● Dataset section:

======

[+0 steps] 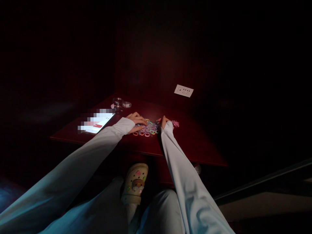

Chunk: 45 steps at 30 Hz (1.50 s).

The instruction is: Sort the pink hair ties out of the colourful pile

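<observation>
A loose pile of small coloured rings (148, 128), pink, purple, yellow and green, lies on the dark red table (195, 146). My left hand (136, 122) rests over the pile's left side, palm down with its fingers spread. Just right of the pile is my right hand (165, 122); its fingers are bent close together near the rings, and what they hold, if anything, is too small to make out. A small pink bunch (175, 123) lies immediately to the right of my right hand.
A lit phone (99, 122), partly pixelated, lies at the table's left. Behind it stand a clear jar (118, 103) and a round lid (126, 104). A white socket plate (184, 90) is on the back wall. Below the table's front edge is a pale clog (136, 182).
</observation>
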Available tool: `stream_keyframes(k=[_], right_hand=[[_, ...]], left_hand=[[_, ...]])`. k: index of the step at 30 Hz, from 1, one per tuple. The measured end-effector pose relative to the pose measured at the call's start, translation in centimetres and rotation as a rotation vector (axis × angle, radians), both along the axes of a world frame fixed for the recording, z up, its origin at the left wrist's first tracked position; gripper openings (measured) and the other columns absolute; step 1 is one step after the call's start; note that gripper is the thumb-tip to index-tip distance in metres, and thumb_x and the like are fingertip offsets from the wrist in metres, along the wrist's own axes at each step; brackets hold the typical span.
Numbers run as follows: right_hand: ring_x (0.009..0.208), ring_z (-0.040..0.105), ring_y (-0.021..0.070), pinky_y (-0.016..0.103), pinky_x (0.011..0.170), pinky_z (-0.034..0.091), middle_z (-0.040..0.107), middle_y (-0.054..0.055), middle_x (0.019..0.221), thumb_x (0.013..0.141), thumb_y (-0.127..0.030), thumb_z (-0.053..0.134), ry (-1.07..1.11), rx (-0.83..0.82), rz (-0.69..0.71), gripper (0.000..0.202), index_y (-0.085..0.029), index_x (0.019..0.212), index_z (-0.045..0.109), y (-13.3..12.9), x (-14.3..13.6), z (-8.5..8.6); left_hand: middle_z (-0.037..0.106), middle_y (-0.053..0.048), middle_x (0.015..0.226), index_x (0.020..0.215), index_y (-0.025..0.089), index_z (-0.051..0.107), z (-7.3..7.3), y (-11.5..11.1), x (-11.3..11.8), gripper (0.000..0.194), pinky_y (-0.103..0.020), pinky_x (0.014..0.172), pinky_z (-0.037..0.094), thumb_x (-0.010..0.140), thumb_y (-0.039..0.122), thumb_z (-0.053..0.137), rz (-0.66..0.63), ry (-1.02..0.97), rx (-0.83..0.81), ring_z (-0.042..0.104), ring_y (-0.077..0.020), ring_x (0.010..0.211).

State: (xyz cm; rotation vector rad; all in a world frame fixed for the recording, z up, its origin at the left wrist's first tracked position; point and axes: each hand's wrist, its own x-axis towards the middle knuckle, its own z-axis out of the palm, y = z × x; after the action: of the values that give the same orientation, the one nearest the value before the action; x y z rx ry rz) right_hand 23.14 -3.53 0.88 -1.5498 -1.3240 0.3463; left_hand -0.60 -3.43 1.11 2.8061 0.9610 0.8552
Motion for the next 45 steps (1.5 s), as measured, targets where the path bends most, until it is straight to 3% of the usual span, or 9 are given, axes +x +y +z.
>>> stream_keyframes(k=[5, 11, 16, 25, 31, 37, 41, 45], right_hand=[[0.096, 0.066, 0.0256, 0.044, 0.104, 0.035, 0.078, 0.004, 0.078, 0.098, -0.054, 0.044, -0.049, -0.064, -0.066, 0.055, -0.023, 0.067, 0.078, -0.8, -0.4, 0.9], [0.103, 0.058, 0.0296, 0.05, 0.105, 0.031, 0.076, 0.007, 0.082, 0.09, -0.039, 0.057, -0.223, -0.047, -0.067, 0.04, -0.022, 0.056, 0.071, -0.8, -0.3, 0.3], [0.106, 0.054, 0.0307, 0.052, 0.104, 0.032, 0.074, 0.007, 0.082, 0.086, -0.038, 0.062, -0.247, -0.048, -0.114, 0.031, -0.022, 0.061, 0.071, -1.3, 0.4, -0.2], [0.11, 0.053, 0.029, 0.048, 0.101, 0.031, 0.072, 0.007, 0.092, 0.09, -0.029, 0.055, -0.279, -0.14, -0.201, 0.025, -0.023, 0.078, 0.076, -1.3, 0.1, 0.3], [0.115, 0.048, 0.0286, 0.044, 0.099, 0.027, 0.073, 0.003, 0.114, 0.089, -0.035, 0.062, -0.418, -0.195, -0.078, 0.023, -0.033, 0.105, 0.079, -1.9, 0.2, 0.2], [0.117, 0.044, 0.0309, 0.045, 0.099, 0.026, 0.072, 0.006, 0.119, 0.086, -0.048, 0.07, -0.55, -0.226, 0.042, 0.032, -0.033, 0.113, 0.078, -2.6, 0.1, 0.4], [0.117, 0.048, 0.028, 0.044, 0.101, 0.027, 0.074, 0.002, 0.113, 0.09, -0.041, 0.065, -0.477, -0.203, 0.077, 0.025, -0.035, 0.111, 0.078, -2.6, -0.5, 0.6], [0.111, 0.055, 0.0248, 0.042, 0.1, 0.031, 0.073, 0.003, 0.109, 0.093, -0.033, 0.051, -0.229, -0.076, -0.056, 0.029, -0.03, 0.102, 0.078, -1.5, 0.0, 0.3]], left_hand=[[0.075, -0.002, 0.127, 0.114, 0.032, 0.078, -0.2, 0.2, 0.1, 0.029, -0.042, 0.097, 0.043, 0.097, 0.038, 0.055, 0.024, -0.042, 0.003, 0.052, -0.0262, 0.109], [0.073, -0.004, 0.126, 0.116, 0.029, 0.076, -0.3, 0.3, 0.0, 0.031, -0.042, 0.096, 0.045, 0.098, 0.038, 0.053, 0.043, -0.116, 0.019, 0.054, -0.0258, 0.106], [0.073, -0.005, 0.126, 0.117, 0.027, 0.072, -0.1, 0.1, -0.1, 0.031, -0.041, 0.096, 0.045, 0.098, 0.04, 0.052, 0.059, -0.111, 0.018, 0.055, -0.026, 0.108], [0.074, -0.004, 0.124, 0.117, 0.025, 0.071, 0.4, -0.3, -0.4, 0.038, -0.04, 0.096, 0.045, 0.106, 0.035, 0.036, 0.1, -0.1, 0.068, 0.054, -0.0238, 0.103], [0.073, -0.004, 0.126, 0.117, 0.026, 0.07, 0.5, -0.2, -0.4, 0.037, -0.04, 0.097, 0.045, 0.106, 0.036, 0.037, 0.107, -0.093, 0.045, 0.055, -0.0235, 0.103], [0.073, -0.004, 0.126, 0.117, 0.026, 0.071, 0.6, -0.2, -0.4, 0.039, -0.041, 0.098, 0.044, 0.106, 0.036, 0.035, 0.115, -0.087, 0.043, 0.054, -0.0241, 0.104], [0.073, -0.004, 0.127, 0.117, 0.025, 0.071, 0.7, -0.3, -0.4, 0.039, -0.04, 0.096, 0.045, 0.106, 0.037, 0.035, 0.125, -0.083, 0.055, 0.055, -0.0241, 0.104], [0.073, -0.004, 0.126, 0.116, 0.025, 0.071, 0.7, -0.4, -0.4, 0.039, -0.04, 0.096, 0.045, 0.106, 0.037, 0.035, 0.126, -0.089, 0.057, 0.055, -0.0237, 0.104]])
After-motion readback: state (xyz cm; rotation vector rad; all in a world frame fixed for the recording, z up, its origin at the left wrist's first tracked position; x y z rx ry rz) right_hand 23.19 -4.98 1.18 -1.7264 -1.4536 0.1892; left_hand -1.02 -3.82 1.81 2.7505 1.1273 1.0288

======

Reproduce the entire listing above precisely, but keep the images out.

● Task response:
[+0 steps] 

Chunk: 45 steps at 30 Hz (1.50 s).

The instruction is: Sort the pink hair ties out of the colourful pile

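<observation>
A loose pile of small coloured rings (148, 128), pink, purple, yellow and green, lies on the dark red table (195, 146). My left hand (136, 122) rests over the pile's left side, palm down with its fingers spread. Just right of the pile is my right hand (165, 122); its fingers are bent close together near the rings, and what they hold, if anything, is too small to make out. A small pink bunch (175, 123) lies immediately to the right of my right hand.
A lit phone (99, 122), partly pixelated, lies at the table's left. Behind it stand a clear jar (118, 103) and a round lid (126, 104). A white socket plate (184, 90) is on the back wall. Below the table's front edge is a pale clog (136, 182).
</observation>
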Available tool: `stream_keyframes(k=[_], right_hand=[[_, ...]], left_hand=[[_, ...]])`. k: index of the step at 30 Hz, from 1, one per tuple. The measured end-effector pose relative to the pose measured at the call's start, translation in centimetres and rotation as a rotation vector (axis × angle, radians), both along the axes of a world frame fixed for the recording, z up, its origin at the left wrist's first tracked position; gripper openings (measured) and the other columns absolute; step 1 is one step after the call's start; note that gripper is the thumb-tip to index-tip distance in metres, and thumb_x and the like are fingertip offsets from the wrist in metres, along the wrist's own axes at each step; brackets hold the typical span.
Numbers run as follows: right_hand: ring_x (0.009..0.208), ring_z (-0.040..0.105), ring_y (-0.021..0.070), pinky_y (-0.016..0.103), pinky_x (0.011..0.170), pinky_z (-0.034..0.091), middle_z (-0.040..0.107), middle_y (-0.054..0.055), middle_x (0.019..0.221), thumb_x (0.013..0.141), thumb_y (-0.127..0.030), thumb_z (-0.053..0.134), ry (-1.07..1.11), rx (-0.83..0.82), rz (-0.69..0.71), gripper (0.000..0.202), index_y (-0.085..0.029), index_x (0.019..0.212), index_z (-0.045..0.109), y (-13.3..12.9), x (-14.3..13.6), z (-8.5..8.6); left_hand: middle_z (-0.037..0.106), middle_y (-0.053..0.048), middle_x (0.015..0.226), index_x (0.020..0.215), index_y (-0.025..0.089), index_z (-0.051..0.107), z (-7.3..7.3), y (-11.5..11.1), x (-11.3..11.8), gripper (0.000..0.194), pinky_y (-0.103..0.020), pinky_x (0.014..0.172), pinky_z (-0.037..0.094), thumb_x (-0.010..0.140), thumb_y (-0.039..0.122), thumb_z (-0.053..0.137), rz (-0.66..0.63), ry (-1.02..0.97), rx (-0.83..0.81), ring_z (-0.042..0.104), ring_y (-0.077..0.020), ring_x (0.010..0.211).

State: (xyz cm; rotation vector rad; all in a world frame fixed for the recording, z up, its origin at the left wrist's first tracked position; point and axes: each hand's wrist, its own x-axis towards the middle knuckle, its own z-axis out of the palm, y = z × x; after the action: of the values that give the same orientation, the one nearest the value before the action; x y z rx ry rz) right_hand 23.14 -3.53 0.88 -1.5498 -1.3240 0.3463; left_hand -0.60 -3.43 1.11 2.8061 0.9610 0.8552
Motion for the next 45 steps (1.5 s), as measured, targets where the path bends most, until it is straight to 3% of the usual span, or 9 are given, axes +x +y +z.
>>> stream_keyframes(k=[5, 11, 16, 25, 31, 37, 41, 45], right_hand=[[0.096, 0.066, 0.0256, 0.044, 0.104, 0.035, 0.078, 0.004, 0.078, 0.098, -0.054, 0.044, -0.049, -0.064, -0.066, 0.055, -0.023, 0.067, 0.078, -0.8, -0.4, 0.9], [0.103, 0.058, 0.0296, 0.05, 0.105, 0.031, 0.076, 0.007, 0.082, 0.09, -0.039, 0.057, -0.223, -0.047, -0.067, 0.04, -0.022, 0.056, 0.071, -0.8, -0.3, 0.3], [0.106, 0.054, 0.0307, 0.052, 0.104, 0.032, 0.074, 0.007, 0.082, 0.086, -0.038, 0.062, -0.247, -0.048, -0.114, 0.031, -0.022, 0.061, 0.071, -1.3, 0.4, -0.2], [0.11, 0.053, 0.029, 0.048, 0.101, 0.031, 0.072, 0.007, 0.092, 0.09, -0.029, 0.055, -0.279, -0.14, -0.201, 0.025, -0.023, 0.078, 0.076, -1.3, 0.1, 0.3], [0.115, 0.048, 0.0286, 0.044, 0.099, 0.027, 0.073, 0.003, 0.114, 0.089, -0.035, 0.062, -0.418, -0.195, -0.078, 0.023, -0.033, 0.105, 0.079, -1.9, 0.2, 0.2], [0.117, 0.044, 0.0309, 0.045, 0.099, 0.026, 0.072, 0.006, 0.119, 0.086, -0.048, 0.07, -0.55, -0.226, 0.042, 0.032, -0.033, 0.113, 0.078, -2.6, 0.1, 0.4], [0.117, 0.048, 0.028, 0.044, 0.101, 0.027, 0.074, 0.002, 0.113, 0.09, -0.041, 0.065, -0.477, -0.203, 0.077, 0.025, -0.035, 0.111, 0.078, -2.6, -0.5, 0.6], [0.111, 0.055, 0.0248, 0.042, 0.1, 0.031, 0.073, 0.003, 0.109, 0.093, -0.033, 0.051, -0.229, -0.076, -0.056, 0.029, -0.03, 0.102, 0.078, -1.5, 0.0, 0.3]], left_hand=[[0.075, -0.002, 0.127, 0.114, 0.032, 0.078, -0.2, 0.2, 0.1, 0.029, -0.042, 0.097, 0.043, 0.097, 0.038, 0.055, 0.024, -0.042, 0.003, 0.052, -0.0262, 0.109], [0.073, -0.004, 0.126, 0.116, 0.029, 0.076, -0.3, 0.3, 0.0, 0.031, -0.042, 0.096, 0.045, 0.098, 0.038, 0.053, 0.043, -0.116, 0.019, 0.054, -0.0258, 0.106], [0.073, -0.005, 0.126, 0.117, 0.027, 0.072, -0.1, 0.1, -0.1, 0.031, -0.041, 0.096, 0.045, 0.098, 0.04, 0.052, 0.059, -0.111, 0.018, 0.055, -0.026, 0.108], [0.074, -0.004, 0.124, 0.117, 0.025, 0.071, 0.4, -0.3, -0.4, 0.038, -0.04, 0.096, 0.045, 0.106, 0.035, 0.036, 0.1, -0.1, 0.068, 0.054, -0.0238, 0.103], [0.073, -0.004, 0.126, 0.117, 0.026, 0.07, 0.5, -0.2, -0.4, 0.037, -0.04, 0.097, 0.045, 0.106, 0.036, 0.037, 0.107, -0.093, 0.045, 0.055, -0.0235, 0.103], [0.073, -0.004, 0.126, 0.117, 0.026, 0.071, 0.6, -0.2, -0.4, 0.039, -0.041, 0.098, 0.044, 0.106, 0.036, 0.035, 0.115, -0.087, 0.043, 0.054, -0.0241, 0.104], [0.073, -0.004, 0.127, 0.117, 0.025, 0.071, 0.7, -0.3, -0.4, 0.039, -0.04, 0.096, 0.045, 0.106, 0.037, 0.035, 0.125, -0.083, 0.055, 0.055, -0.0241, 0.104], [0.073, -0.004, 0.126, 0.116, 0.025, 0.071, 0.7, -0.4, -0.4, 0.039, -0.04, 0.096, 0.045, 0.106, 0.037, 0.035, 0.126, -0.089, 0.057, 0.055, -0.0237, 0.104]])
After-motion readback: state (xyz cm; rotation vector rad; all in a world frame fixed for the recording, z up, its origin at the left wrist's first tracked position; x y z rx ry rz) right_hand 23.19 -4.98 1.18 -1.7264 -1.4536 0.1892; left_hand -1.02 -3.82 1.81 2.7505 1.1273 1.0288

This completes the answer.